# [Description of the task]
Set down the whole listing that follows, precisely as written.

# [Dataset excerpt]
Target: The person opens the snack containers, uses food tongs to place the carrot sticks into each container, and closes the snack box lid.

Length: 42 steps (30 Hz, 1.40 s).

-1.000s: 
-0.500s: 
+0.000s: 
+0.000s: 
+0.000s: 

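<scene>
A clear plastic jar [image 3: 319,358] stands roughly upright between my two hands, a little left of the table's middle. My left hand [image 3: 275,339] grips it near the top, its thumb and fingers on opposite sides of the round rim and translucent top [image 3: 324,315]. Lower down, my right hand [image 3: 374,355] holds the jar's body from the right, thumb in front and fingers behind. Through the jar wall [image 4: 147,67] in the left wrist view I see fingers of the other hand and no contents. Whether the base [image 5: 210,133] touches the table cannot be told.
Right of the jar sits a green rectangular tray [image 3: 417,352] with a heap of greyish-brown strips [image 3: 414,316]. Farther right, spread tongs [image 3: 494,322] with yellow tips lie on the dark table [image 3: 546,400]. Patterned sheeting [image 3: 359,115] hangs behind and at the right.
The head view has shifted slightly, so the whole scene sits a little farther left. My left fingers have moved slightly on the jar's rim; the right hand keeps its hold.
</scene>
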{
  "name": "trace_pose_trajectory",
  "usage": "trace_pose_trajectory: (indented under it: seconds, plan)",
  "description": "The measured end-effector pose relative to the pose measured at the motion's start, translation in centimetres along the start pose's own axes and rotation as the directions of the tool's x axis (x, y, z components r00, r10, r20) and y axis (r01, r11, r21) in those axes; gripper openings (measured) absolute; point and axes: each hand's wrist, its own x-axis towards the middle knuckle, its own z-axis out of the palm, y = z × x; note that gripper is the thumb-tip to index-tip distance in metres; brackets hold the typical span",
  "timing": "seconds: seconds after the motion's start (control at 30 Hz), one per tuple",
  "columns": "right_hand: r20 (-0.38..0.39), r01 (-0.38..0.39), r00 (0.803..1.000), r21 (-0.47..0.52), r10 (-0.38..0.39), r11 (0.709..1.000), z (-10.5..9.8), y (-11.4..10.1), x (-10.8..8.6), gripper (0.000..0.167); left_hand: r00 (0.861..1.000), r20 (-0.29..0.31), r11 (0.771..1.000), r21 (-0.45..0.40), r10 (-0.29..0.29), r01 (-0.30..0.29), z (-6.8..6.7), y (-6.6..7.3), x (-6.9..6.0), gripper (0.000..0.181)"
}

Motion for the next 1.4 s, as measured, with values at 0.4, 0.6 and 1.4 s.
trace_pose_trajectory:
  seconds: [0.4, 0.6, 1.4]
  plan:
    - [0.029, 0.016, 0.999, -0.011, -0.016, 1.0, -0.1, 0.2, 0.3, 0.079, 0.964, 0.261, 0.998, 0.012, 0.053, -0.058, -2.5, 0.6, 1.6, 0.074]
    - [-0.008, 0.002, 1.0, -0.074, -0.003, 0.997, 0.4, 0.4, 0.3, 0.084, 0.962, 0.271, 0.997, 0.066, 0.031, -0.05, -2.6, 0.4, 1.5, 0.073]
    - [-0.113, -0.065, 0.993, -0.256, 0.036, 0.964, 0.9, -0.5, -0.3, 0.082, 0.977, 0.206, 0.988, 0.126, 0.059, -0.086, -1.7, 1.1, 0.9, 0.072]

# [Response for this exercise]
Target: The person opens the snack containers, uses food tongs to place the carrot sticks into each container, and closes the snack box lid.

Length: 42 steps (30 Hz, 1.40 s).

-1.000s: 
-0.500s: 
+0.000s: 
+0.000s: 
+0.000s: 

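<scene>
A clear plastic jar [image 3: 319,358] stands roughly upright between my two hands, a little left of the table's middle. My left hand [image 3: 275,339] grips it near the top, its thumb and fingers on opposite sides of the round rim and translucent top [image 3: 324,315]. Lower down, my right hand [image 3: 374,355] holds the jar's body from the right, thumb in front and fingers behind. Through the jar wall [image 4: 147,67] in the left wrist view I see fingers of the other hand and no contents. Whether the base [image 5: 210,133] touches the table cannot be told.
Right of the jar sits a green rectangular tray [image 3: 417,352] with a heap of greyish-brown strips [image 3: 414,316]. Farther right, spread tongs [image 3: 494,322] with yellow tips lie on the dark table [image 3: 546,400]. Patterned sheeting [image 3: 359,115] hangs behind and at the right.
The head view has shifted slightly, so the whole scene sits a little farther left. My left fingers have moved slightly on the jar's rim; the right hand keeps its hold.
</scene>
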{
  "name": "trace_pose_trajectory",
  "usage": "trace_pose_trajectory: (indented under it: seconds, plan)",
  "description": "The measured end-effector pose relative to the pose measured at the motion's start, translation in centimetres along the start pose's own axes and rotation as the directions of the tool's x axis (x, y, z components r00, r10, r20) and y axis (r01, r11, r21) in those axes; gripper openings (measured) absolute; point and axes: each hand's wrist, its own x-axis towards the middle knuckle, its own z-axis out of the palm, y = z × x; note that gripper is the thumb-tip to index-tip distance in metres; brackets hold the typical span",
  "timing": "seconds: seconds after the motion's start (control at 30 Hz), one per tuple",
  "columns": "right_hand: r20 (-0.38..0.39), r01 (-0.38..0.39), r00 (0.803..1.000), r21 (-0.47..0.52), r10 (-0.38..0.39), r11 (0.709..1.000), z (-10.5..9.8), y (-11.4..10.1), x (-10.8..8.6), gripper (0.000..0.167); left_hand: r00 (0.861..1.000), r20 (-0.29..0.31), r11 (0.771..1.000), r21 (-0.45..0.40), r10 (-0.29..0.29), r01 (-0.30..0.29), z (-6.8..6.7), y (-6.6..7.3), x (-6.9..6.0), gripper (0.000..0.181)"
}

Motion for the next 1.4 s, as measured, with values at 0.4, 0.6 and 1.4 s.
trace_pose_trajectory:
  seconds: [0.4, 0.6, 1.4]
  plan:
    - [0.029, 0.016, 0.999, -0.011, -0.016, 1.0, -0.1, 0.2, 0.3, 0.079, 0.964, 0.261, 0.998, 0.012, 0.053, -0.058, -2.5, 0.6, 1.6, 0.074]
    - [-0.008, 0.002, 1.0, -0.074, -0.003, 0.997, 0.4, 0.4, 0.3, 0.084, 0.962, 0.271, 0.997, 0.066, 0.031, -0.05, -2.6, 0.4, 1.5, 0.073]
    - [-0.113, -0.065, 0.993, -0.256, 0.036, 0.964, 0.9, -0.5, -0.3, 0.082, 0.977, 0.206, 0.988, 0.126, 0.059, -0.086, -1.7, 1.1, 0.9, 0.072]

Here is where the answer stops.